Huggins was a native of Halifax, Nova Scotia. There he is as a young
man. He attended and graduated from Harvard Medical School in 1924.
Following this,
he took the go west, young man, go west advice seriously. He went
to the University of Michigan to expand his surgical experience
under the tutelage of Hugh Cabot.
Do any of you
know who his roommate was at the University of Michigan? Well, it
was Reed Nesbitt. He and Reed Nesbitt were roommates for two years.

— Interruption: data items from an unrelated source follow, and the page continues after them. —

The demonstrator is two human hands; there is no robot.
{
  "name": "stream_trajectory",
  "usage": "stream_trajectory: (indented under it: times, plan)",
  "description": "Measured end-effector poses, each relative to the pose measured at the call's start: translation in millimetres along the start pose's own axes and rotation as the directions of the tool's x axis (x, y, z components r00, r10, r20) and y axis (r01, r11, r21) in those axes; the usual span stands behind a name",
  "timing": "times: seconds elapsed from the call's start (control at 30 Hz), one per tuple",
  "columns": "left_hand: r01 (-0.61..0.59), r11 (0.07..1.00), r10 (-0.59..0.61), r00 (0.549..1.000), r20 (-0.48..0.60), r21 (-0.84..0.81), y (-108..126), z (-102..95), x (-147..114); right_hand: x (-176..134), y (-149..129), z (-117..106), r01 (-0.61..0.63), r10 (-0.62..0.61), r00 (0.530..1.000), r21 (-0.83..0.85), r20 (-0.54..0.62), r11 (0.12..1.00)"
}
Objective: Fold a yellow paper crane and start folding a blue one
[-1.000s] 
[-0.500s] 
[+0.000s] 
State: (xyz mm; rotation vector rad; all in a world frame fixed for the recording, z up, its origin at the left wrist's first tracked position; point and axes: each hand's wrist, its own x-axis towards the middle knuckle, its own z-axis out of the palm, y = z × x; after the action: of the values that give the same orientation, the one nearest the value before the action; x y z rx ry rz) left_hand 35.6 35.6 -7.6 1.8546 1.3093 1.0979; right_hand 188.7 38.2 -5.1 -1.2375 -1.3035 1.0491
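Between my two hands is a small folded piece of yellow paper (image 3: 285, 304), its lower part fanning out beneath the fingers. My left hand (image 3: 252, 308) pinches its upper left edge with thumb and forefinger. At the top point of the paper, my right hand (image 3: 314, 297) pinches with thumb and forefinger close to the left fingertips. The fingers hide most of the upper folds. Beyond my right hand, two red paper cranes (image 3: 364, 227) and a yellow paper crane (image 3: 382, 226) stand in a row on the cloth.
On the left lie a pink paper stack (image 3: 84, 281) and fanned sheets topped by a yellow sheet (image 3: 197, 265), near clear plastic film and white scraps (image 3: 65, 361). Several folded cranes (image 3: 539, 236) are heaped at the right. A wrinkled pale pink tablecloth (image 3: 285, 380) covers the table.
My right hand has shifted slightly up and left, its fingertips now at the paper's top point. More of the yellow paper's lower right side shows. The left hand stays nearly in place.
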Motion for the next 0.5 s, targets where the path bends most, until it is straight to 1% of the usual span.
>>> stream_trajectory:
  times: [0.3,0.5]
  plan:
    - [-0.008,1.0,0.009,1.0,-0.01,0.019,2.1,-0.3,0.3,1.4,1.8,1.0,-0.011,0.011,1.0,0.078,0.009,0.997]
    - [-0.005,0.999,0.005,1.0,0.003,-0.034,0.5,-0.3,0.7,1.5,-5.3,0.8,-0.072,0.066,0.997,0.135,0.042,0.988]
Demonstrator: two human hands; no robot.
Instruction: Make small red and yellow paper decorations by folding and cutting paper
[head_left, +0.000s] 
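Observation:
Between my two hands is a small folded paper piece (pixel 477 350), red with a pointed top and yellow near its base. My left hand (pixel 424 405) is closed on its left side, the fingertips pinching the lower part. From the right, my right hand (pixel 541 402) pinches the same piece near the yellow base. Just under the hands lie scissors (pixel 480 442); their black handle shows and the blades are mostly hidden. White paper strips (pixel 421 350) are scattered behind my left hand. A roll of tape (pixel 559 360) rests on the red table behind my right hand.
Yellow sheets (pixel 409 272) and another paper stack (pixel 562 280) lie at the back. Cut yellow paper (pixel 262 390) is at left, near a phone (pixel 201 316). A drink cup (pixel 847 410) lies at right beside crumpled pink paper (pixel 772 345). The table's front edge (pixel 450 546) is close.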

It was remarkable that two men who contributed so much to advancing
the care of patients with urologic disease were actually roommates
in the infancy of this specialty.
After a two
year internship he became an instructor in surgery in 1926, and
in 1927, he accepted an appointment to the surgical faculty at the
University of Chicago. That's where I went to medical school, and
that's where I ran into Dr. Huggins.
Dr. Dallas Femister,
the head of surgery at the University of Chicago was at that time,
assembling a unique group of men to constitute the surgical faculty
at the new on campus hospital that was being developed. Each of
these men had a special interest. This was in the mid-1920s.
Dr. Huggins
became a professor of surgery in 1936, and essentially remained
at the University of Chicago until his death in 1997. He had a remarkable
ability to develop well-conceived and thorough laboratory studies
that enhanced his understanding of clinical phenomena he saw as
a urologist. His decision to alter the hormonal environment by castration
or suppression of the testes was fostered by his knowledge of the
effect of these manipulations on the prostate of the dog.
Perusal of three
of his early publications gives an insight into his depth of understanding
of, and careful, thoughtful approach to evaluating the responses
of the patient in his cancer to castration and hormone therapy.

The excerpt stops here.